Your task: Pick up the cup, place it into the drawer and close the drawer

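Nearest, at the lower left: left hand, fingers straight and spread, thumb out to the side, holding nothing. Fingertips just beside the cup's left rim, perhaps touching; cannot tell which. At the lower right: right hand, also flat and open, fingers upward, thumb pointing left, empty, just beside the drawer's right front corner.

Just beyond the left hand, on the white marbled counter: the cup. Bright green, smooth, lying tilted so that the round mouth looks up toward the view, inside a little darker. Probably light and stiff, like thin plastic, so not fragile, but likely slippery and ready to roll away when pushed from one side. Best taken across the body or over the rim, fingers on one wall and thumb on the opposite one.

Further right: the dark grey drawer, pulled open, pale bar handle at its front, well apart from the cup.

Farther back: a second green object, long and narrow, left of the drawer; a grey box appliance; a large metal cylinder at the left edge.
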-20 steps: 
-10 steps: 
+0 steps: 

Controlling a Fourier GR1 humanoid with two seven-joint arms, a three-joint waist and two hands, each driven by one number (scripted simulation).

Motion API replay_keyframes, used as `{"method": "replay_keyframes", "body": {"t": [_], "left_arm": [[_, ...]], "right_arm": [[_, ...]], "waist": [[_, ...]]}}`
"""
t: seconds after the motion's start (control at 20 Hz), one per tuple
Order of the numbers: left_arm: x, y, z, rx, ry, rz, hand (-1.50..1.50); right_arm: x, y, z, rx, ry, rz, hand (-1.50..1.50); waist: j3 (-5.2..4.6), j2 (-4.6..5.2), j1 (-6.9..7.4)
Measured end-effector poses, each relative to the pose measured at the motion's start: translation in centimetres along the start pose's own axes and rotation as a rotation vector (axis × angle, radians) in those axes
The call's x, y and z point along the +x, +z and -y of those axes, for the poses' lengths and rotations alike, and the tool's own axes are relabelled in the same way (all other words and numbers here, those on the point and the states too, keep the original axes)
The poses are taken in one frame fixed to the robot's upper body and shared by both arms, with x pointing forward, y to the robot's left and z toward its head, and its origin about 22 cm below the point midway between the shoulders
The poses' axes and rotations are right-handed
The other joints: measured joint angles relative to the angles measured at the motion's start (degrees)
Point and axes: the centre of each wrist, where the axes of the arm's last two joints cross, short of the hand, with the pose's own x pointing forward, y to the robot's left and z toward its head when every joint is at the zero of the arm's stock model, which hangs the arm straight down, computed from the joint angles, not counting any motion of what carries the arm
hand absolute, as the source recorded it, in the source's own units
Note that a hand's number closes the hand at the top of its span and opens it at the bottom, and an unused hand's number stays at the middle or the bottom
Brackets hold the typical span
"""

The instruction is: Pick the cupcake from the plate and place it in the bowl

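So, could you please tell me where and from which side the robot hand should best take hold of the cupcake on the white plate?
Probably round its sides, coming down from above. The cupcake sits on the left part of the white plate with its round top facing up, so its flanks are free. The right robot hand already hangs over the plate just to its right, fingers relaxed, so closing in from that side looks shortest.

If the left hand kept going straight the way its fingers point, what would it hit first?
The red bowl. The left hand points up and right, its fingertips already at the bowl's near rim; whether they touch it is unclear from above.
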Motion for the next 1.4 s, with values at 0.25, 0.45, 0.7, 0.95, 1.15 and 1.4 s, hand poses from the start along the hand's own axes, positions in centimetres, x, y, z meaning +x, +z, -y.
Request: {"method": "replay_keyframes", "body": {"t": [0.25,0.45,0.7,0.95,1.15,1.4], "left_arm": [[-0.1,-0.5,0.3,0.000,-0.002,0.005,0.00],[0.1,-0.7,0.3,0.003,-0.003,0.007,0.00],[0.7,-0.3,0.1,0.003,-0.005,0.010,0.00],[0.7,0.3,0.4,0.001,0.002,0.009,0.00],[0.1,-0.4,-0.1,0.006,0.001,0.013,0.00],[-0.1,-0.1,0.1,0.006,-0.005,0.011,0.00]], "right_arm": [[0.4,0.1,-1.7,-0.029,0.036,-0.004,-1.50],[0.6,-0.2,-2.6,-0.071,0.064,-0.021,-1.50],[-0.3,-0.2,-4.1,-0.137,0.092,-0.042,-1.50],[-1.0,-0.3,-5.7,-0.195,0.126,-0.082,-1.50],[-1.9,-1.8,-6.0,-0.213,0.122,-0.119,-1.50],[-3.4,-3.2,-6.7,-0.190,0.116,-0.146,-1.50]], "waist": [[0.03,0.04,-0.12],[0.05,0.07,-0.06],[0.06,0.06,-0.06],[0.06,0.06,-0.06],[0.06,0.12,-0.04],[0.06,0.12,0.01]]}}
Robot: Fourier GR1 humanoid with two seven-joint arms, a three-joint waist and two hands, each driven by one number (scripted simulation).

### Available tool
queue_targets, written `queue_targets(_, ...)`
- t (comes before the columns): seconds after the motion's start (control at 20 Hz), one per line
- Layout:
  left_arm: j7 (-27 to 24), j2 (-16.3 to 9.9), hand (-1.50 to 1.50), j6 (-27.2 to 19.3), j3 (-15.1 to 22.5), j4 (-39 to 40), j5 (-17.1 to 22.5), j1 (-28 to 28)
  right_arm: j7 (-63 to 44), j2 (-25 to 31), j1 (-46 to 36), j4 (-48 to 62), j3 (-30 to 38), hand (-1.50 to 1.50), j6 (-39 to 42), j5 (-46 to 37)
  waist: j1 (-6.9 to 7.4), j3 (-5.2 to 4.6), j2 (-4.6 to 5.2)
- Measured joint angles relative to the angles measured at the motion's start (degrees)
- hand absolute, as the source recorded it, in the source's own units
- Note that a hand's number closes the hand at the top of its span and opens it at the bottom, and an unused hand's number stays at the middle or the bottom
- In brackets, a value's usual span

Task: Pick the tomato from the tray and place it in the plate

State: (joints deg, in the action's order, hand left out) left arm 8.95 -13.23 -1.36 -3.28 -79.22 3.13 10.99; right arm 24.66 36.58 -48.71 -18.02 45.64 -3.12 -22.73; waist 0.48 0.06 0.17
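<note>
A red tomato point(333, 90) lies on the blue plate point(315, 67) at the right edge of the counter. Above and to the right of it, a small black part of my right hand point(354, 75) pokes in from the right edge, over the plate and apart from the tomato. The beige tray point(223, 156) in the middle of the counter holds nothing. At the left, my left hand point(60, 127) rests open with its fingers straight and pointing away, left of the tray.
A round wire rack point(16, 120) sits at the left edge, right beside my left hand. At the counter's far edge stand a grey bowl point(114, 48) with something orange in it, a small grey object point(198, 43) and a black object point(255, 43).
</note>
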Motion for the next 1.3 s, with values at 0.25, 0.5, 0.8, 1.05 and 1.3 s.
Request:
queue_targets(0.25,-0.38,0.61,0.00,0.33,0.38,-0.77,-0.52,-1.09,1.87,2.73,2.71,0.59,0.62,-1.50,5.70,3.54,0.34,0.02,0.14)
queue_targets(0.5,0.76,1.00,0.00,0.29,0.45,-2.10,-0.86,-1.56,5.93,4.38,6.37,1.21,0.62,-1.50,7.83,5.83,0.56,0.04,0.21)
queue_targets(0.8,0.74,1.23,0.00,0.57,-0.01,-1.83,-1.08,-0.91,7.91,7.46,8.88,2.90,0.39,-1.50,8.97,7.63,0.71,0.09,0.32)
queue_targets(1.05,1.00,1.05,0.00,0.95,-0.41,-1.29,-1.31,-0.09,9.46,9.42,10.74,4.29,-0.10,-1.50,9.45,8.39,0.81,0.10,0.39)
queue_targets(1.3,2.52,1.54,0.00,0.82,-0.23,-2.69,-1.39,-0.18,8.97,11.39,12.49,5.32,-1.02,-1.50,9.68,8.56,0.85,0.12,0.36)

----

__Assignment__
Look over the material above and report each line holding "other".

__Answer area__
The call's x, y and z point along the +x, +z and -y of those axes, for the poses' lengths and rotations alike, and the tool's own axes are relabelled in the same way (all other words and numbers here, those on the point and the states too, keep the original axes)
The other joints: measured joint angles relative to the angles measured at the motion's start (degrees)

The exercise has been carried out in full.